Give the listing again exactly as written.

§ DATASET SECTION:
▬▬▬▬▬▬▬▬▬▬

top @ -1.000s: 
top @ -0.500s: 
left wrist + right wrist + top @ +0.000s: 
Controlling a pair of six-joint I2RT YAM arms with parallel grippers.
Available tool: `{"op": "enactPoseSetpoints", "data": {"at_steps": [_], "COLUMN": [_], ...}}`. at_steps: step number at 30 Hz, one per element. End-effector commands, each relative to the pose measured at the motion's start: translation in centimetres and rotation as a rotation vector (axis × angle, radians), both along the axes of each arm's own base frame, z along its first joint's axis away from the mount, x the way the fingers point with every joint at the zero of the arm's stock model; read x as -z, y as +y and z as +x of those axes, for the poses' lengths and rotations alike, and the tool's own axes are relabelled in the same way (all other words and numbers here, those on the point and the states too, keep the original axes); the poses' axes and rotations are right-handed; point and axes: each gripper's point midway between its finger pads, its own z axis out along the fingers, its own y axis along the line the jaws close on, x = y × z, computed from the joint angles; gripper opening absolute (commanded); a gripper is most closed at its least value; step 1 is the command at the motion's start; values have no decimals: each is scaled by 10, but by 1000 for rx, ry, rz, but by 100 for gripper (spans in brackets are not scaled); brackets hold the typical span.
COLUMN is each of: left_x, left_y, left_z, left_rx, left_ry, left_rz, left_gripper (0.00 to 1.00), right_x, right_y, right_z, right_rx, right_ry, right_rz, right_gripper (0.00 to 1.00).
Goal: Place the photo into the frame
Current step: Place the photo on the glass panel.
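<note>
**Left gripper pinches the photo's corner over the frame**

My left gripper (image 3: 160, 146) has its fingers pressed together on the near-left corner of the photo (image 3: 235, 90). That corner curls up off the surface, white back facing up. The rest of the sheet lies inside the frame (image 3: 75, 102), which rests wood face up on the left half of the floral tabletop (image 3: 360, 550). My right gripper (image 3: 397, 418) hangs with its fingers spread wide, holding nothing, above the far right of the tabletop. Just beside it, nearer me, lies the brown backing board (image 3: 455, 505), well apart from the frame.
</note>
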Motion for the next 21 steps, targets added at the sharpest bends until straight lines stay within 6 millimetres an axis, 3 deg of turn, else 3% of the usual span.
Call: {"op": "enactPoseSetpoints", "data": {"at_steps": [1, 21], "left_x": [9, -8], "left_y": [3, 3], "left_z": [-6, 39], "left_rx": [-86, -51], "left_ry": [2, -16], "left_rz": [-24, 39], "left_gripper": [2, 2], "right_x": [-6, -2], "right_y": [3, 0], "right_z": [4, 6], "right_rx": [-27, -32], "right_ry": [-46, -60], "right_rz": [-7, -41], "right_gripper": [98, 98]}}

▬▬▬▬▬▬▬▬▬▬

§ RESPONSE TO THIS TASK:
top @ -1.000s: 
top @ -0.500s: 
left wrist + right wrist + top @ +0.000s: 
Controlling a pair of six-joint I2RT YAM arms with parallel grippers.
Available tool: `{"op": "enactPoseSetpoints", "data": {"at_steps": [_], "COLUMN": [_], ...}}`. at_steps: step number at 30 Hz, one per element. End-effector commands, each relative to the pose measured at the motion's start: translation in centimetres and rotation as a rotation vector (axis × angle, radians), both along the axes of each arm's own base frame, z along its first joint's axis away from the mount, x the way the fingers point with every joint at the zero of the arm's stock model; read x as -z, y as +y and z as +x of those axes, for the poses' lengths and rotations alike, and the tool's own axes are relabelled in the same way (all other words and numbers here, those on the point and the states too, keep the original axes); the poses' axes and rotations are right-handed; point and axes: each gripper's point midway between its finger pads, its own z axis out along the fingers, its own y axis along the line the jaws close on, x = y × z, computed from the joint angles; gripper opening absolute (commanded); a gripper is most closed at its least value; step 1 is the command at the motion's start; values have no decimals: each is scaled by 10, but by 1000 for rx, ry, rz, but by 100 for gripper (spans in brackets are not scaled); brackets hold the typical span.
COLUMN is each of: left_x, left_y, left_z, left_rx, left_ry, left_rz, left_gripper (0.00 to 1.00), right_x, right_y, right_z, right_rx, right_ry, right_rz, right_gripper (0.00 to 1.00).
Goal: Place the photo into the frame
Current step: Place the photo on the glass panel.
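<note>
**Left gripper pinches the photo's corner over the frame**

My left gripper (image 3: 160, 146) has its fingers pressed together on the near-left corner of the photo (image 3: 235, 90). That corner curls up off the surface, white back facing up. The rest of the sheet lies inside the frame (image 3: 75, 102), which rests wood face up on the left half of the floral tabletop (image 3: 360, 550). My right gripper (image 3: 397, 418) hangs with its fingers spread wide, holding nothing, above the far right of the tabletop. Just beside it, nearer me, lies the brown backing board (image 3: 455, 505), well apart from the frame.
</note>
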Motion for the next 21 steps, targets added at the sharpest bends until straight lines stay within 6 millimetres an axis, 3 deg of turn, else 3% of the usual span.
Call: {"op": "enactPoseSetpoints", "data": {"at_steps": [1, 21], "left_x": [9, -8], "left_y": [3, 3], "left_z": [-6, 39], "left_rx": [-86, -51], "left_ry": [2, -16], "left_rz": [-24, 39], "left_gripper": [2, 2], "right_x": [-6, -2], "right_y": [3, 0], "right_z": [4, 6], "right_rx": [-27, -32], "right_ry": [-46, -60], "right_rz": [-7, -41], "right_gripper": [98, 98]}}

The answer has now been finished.